After a while a nurse came in and started pressing buttons and adjusting the tubes. “Why don’t you two take a break?” she said, politely trying to get us out of the room. “Cafeteria’s on the sixth floor.”

“This is your chance to leave,” Paul said as we walked to the elevator. “It’s been . . . really nice of you to stay, given the circumstances.”

“Circumstances have nothing to do with it. I love your dad. I know you have your reasons for not trusting my veracity, but I do.”

Paul rubbed at his face. Exhaustion was settling in for the long haul, setting up camp in the bags under his eyes, staking a claim in the deep ridges of his forehead, the reddened whites of his eyes. He punched the UP button. “Ironically, hospital food contains some of the worst additives and preservatives.

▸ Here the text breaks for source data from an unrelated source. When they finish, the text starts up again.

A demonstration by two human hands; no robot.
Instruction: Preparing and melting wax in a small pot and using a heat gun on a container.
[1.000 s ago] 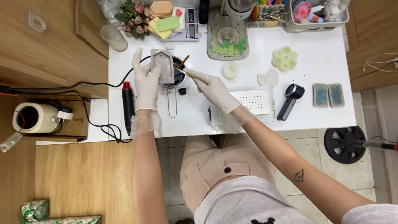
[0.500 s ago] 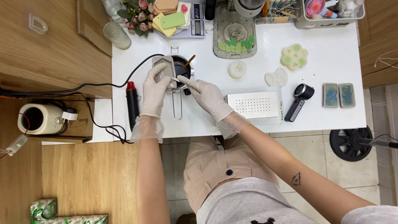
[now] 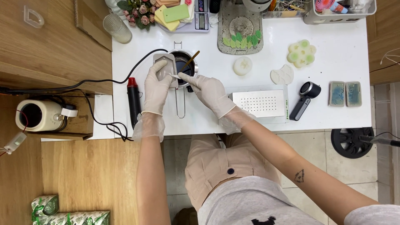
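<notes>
Gloved left hand (image 3: 156, 85) gripping, right hand (image 3: 210, 93) pinching

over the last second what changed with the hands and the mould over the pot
The left hand lowered the grey mould from upright above the pot to beside its rim, keeping hold of it. The right hand moved left, bringing its thin tool up to the mould. The stick in the pot, the heat gun and the white table kept their layout.

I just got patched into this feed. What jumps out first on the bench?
Two gloved hands meet at the table's left-centre: the left hand grips a grey mould tilted over a small metal pot, and the right hand touches a thin tool to its edge. A black heat gun lies left of them, and a perforated metal plate sits to the right.
</notes>
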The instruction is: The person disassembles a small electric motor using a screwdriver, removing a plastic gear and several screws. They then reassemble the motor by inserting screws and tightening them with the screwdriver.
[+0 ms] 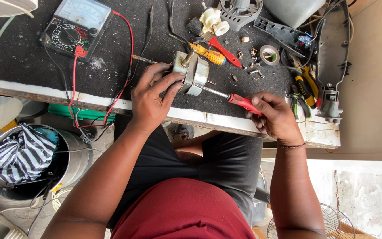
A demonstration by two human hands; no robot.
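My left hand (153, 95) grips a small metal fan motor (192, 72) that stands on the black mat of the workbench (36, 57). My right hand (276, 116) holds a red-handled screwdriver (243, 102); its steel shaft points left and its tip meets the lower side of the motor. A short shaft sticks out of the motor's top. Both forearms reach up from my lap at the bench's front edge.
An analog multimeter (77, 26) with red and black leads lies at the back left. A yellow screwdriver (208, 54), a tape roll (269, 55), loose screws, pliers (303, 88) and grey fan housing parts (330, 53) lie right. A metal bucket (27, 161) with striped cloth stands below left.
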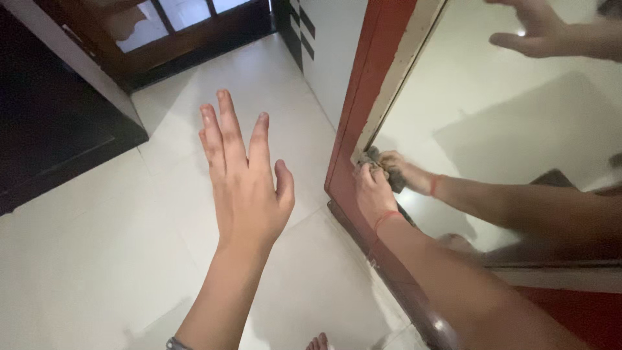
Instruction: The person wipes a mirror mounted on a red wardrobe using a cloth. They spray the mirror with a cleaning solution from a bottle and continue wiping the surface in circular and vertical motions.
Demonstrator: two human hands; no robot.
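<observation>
- The right hand (374, 192) was closed around a small grey cloth (374, 157), pressing it into the lower left corner of a mirror (492, 129), right where the glass met its pale inner trim. A red thread circled that wrist.
- The cloth was bunched up rather than spread flat, which suited working it into the tight corner, as I judged it.
- The left hand (245, 175) was held out empty over the pale tiled floor (78, 259), fingers spread and apart, touching nothing; it looked raised for balance while the body leaned to the right.
- The mirror sat in a red-brown wooden frame (363, 97), standing at an angle on the right of the scene, its base near the floor.
- In the glass, reflections of both hands showed: the wiping hand meeting its twin at the corner, the open hand at the far upper right.
- A dark cabinet (52, 116) stood at the far left, and a dark-framed glazed door (188, 32) farther back.
- Toes of a bare foot (317, 341) showed at the near edge.
</observation>
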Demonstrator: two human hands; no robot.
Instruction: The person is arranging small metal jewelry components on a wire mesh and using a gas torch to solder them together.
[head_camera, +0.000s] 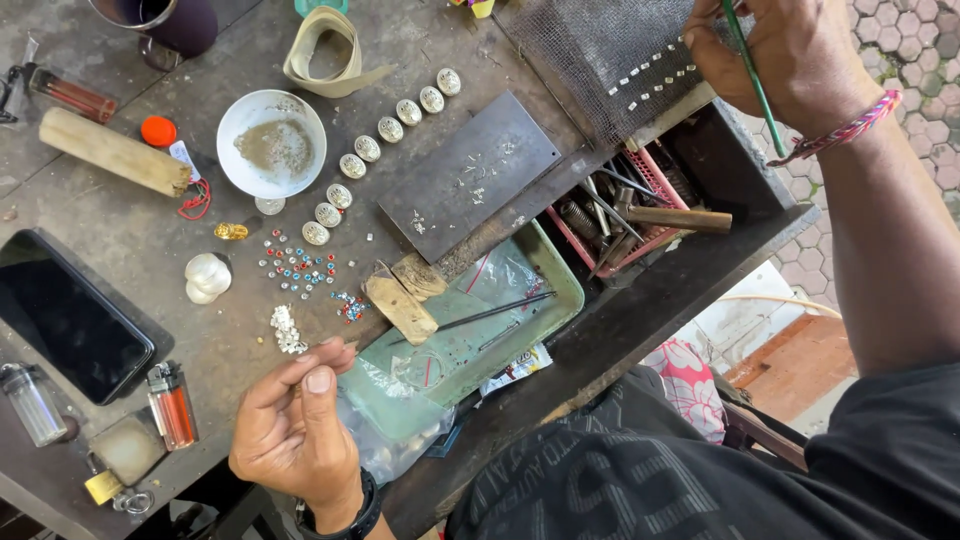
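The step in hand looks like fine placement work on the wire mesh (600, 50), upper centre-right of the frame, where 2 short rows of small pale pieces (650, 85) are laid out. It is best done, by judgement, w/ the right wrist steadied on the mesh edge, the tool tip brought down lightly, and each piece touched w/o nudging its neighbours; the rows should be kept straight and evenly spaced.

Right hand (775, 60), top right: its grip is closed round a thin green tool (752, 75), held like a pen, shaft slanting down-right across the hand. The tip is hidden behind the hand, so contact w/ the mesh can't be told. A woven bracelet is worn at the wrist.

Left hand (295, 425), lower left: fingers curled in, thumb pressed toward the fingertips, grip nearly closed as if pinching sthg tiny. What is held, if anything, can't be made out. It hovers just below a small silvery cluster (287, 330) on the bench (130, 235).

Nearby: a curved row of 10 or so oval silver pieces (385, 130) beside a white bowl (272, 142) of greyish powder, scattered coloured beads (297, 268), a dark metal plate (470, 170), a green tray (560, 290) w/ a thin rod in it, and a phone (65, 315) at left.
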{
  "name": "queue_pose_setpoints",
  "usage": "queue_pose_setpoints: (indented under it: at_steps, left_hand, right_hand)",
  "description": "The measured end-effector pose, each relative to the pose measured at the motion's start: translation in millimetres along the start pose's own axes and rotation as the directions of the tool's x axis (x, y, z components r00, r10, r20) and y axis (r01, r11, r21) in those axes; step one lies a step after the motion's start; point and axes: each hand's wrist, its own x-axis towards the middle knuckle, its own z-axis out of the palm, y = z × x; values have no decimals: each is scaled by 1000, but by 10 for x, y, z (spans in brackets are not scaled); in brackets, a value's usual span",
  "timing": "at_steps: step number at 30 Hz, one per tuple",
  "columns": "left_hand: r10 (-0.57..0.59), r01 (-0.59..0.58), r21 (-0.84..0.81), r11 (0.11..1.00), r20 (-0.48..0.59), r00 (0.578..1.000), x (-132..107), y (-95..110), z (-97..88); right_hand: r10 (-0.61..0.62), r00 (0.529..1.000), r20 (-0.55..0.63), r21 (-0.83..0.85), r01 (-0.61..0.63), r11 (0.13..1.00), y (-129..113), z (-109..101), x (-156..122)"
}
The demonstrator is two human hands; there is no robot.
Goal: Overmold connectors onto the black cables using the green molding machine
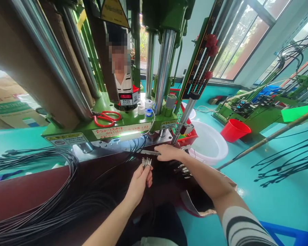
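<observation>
My left hand is closed round a small bunch of metal cable connectors, their tips pointing up toward the machine. My right hand rests palm down at the front edge of the green press machine, fingers pressed on a thin metal part at the mould plate. Black cables trail from the connectors down across the dark red bench to the left. Several more metal plugs hang just under my right forearm.
Red-handled scissors and tape rolls lie on the machine's green deck. Another person stands behind the machine. A white basin and red bucket sit on the teal floor at right, with loose black cables and other machines beyond.
</observation>
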Motion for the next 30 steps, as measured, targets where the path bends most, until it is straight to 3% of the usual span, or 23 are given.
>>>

It’s likely to be full of GMOs and contaminated with pesticides. The milk isn’t rBGH-free, and the fries will be cooked in rancid oil. They’re basically serving poison.” He paused. “Want to give it a try anyway?”

“He’s alive,” I said with more relief than I’d let myself feel in the ICU. “We’re in this cafeteria line ordering dinner and feeling only sort of awkward with each other because he’s alive.”

Paul nodded tightly as he picked up a carton of milk, frowned at the expiration date, and put it back. “Sometimes the line between bad and tragic is so uncomfortably thin.”

Paul paid the bored teenager at the register, barely acknowledging the money I’d tried to thrust at him. We chose a seat by the window, naturally drawn to the diminishing light of an early winter’s evening. It softened the fluorescent harshness of the cafeteria, blurring the edges with a peaceful pinkish gold.

“I’m sure you already picked up on it, but I was jealous of you.” Paul let that hang in the air as he took a big bite of his grayish burger. He made a face, but then took another, inhaling nearly the entire thing, leaving only a piece of crescent-moon-shaped bun.

“You were?” I said through a mouthful. I wasn’t taking ladylike nibbles. The burger looked horrid but tasted like heaven. I could feel the grease at the corner of my mouth.

“Your relationship with my dad . . . bothered me. I didn’t like it, so I fired you. I’m not proud of myself. I don’t usually act like a spoiled child. It occurred to me recently that I put you in economic hardship, and I want you to know I’m sorry.” He ran a napkin over his mouth and took in the room, unable to meet my gaze. “I hope I’m not embarrassing you.”

“I am embarrassed, but not because of that.” The bite I’d just taken lodged in my throat, and I swallowed hard. “It’s my fault he’s here. There were signs, Paul, obvious ones I should have done something about and didn’t.”

“Like what?” He was looking at me expectantly, as if what I was going to say might change something fundamental about Jerry’s situation.

“Classic signs someone is suicidal. Sleeping all the time. Fixing up the house.”